The goal is to release MBNL1 in cells so that it can go about its normal activities, which include building proper chloride channels that are central to normal muscle function. So the research team worked to free MBNL1 by designing an experiment to search for a small molecule that would sop up extra CUG copies.
The researchers mixed two sets of 150 compounds, one on polymer beads and the other in solution, and let the components link up with each other amid CUG triplet repeat RNA strands. The technique allowed investigators to simultaneously analyze how effectively more than 11,000 molecular combinations could bind to the target CUG RNA strand.
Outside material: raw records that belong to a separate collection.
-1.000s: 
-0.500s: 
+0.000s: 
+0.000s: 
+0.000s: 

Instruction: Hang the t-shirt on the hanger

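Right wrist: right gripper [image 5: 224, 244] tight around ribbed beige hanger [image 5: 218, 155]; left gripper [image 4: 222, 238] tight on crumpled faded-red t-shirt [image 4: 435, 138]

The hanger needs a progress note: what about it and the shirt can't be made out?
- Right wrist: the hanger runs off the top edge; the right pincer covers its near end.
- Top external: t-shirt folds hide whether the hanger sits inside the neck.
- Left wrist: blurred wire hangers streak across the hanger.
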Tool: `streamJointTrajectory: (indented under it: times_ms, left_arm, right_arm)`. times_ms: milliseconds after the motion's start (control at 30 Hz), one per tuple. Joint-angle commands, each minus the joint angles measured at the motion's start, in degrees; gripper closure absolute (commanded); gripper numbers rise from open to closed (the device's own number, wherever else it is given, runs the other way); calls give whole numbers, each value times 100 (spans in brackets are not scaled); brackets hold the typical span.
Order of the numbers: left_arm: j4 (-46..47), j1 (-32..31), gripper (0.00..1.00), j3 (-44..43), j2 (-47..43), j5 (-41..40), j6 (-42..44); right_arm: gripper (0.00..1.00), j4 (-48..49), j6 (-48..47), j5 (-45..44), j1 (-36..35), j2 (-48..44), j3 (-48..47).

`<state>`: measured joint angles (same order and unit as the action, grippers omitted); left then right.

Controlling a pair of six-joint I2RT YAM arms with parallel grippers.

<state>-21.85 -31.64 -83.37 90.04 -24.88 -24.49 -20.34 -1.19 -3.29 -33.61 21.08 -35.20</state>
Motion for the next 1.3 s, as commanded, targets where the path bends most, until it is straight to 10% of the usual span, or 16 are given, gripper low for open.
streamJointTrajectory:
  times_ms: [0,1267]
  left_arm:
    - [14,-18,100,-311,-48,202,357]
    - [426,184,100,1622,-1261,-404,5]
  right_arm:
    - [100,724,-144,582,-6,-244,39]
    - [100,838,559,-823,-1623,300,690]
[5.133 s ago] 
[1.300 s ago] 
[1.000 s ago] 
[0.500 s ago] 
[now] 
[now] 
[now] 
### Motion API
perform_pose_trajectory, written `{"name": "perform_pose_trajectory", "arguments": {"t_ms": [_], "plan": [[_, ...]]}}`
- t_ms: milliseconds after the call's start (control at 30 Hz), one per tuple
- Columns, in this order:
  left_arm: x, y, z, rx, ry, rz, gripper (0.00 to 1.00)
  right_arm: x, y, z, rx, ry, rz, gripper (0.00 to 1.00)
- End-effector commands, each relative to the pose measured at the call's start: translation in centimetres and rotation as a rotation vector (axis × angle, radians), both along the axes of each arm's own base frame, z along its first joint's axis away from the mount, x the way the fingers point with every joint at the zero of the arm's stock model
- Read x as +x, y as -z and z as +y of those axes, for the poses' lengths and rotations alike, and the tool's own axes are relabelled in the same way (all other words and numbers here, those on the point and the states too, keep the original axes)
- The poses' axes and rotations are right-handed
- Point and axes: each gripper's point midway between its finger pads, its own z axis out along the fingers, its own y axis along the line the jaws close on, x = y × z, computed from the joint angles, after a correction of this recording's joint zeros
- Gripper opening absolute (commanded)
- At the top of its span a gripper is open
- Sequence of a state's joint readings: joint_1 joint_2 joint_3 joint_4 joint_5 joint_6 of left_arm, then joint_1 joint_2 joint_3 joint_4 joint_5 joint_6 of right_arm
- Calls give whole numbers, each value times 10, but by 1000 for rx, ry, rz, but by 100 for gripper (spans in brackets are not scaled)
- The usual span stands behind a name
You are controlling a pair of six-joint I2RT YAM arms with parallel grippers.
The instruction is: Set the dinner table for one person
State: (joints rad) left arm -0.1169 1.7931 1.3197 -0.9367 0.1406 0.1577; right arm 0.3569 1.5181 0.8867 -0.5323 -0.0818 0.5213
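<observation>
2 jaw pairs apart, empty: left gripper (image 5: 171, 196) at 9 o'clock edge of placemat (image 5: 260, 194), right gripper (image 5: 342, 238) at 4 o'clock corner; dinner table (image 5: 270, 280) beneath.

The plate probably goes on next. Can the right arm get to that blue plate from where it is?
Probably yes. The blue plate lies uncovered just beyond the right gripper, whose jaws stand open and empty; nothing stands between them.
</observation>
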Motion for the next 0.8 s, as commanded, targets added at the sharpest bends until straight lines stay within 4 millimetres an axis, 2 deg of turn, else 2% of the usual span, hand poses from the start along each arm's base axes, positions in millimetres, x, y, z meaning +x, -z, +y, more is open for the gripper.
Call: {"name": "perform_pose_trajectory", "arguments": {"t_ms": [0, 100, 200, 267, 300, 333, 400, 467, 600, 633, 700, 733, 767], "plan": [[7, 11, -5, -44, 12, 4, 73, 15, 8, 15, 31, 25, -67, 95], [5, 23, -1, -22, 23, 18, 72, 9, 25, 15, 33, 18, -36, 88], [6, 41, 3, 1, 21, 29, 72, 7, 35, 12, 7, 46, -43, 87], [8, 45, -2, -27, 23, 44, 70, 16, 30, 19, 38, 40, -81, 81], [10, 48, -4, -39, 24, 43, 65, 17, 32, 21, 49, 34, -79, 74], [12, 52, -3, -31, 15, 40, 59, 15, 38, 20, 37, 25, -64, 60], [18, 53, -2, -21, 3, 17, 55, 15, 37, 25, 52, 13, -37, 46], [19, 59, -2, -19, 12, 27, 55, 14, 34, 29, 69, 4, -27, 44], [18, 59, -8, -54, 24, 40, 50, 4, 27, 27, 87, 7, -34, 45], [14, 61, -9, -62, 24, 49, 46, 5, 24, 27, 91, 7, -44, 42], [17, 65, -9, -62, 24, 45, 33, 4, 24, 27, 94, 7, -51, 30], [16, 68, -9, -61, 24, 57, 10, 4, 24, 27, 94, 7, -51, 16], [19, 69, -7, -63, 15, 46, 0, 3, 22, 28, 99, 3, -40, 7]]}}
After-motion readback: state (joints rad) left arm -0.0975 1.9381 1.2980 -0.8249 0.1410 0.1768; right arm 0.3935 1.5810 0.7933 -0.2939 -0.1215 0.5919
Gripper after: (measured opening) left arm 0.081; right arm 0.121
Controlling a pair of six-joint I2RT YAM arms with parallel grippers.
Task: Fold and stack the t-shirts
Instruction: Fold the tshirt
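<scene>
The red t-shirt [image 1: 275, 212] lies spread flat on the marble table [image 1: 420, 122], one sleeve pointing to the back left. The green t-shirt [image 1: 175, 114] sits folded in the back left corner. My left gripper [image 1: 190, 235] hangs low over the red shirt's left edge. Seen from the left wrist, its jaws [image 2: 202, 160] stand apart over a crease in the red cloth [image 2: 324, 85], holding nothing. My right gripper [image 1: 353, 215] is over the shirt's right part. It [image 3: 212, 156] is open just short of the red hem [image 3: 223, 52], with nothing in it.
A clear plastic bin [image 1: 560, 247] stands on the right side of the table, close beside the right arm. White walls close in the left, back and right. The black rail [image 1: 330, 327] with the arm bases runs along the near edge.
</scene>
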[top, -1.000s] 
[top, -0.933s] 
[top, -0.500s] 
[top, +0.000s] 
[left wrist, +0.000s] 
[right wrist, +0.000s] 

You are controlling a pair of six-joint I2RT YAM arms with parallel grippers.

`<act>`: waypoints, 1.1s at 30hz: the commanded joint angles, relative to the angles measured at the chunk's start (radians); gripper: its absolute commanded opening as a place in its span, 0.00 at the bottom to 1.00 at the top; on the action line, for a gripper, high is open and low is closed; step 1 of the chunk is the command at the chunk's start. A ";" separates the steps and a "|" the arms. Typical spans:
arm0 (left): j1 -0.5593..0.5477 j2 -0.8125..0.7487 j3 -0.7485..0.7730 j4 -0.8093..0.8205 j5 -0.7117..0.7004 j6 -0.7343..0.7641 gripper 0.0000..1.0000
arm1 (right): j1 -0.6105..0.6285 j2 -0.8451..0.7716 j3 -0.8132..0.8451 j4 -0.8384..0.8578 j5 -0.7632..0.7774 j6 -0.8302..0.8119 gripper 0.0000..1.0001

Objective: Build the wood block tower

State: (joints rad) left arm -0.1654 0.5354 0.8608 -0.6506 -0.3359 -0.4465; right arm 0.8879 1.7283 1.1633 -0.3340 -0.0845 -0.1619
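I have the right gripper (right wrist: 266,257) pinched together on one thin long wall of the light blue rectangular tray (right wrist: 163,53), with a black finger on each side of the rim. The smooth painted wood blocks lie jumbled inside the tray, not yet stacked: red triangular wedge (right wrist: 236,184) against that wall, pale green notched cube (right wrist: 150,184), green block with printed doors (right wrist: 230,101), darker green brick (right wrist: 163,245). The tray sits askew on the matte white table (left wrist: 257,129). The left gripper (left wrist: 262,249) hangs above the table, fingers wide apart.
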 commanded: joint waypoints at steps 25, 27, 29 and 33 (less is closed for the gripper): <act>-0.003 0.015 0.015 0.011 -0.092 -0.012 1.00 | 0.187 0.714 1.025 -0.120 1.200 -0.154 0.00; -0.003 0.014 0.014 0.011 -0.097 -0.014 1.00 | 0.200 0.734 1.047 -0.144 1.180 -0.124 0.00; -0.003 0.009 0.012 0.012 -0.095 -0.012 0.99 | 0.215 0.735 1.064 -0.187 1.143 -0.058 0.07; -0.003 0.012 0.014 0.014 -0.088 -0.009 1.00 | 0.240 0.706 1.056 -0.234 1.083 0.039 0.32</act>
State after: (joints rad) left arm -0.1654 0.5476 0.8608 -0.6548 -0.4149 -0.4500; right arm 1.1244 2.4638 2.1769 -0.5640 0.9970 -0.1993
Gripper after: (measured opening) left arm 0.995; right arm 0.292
Investigators then sorted out which combinations muscled out the others for access to RNA strands and held most tightly to them. The team then took the best performers and put them in a solution containing both CUG triplet repeat RNA strands and MBNL1. The group’s molecules were able to break up the interaction between the two, with the best molecules freeing up to half the MBNL1. The team is now continuing its work, further refining the molecules in an attempt to find one that frees MBNL1 even more effectively.
This article was published online in the Journal of the American Chemical Society.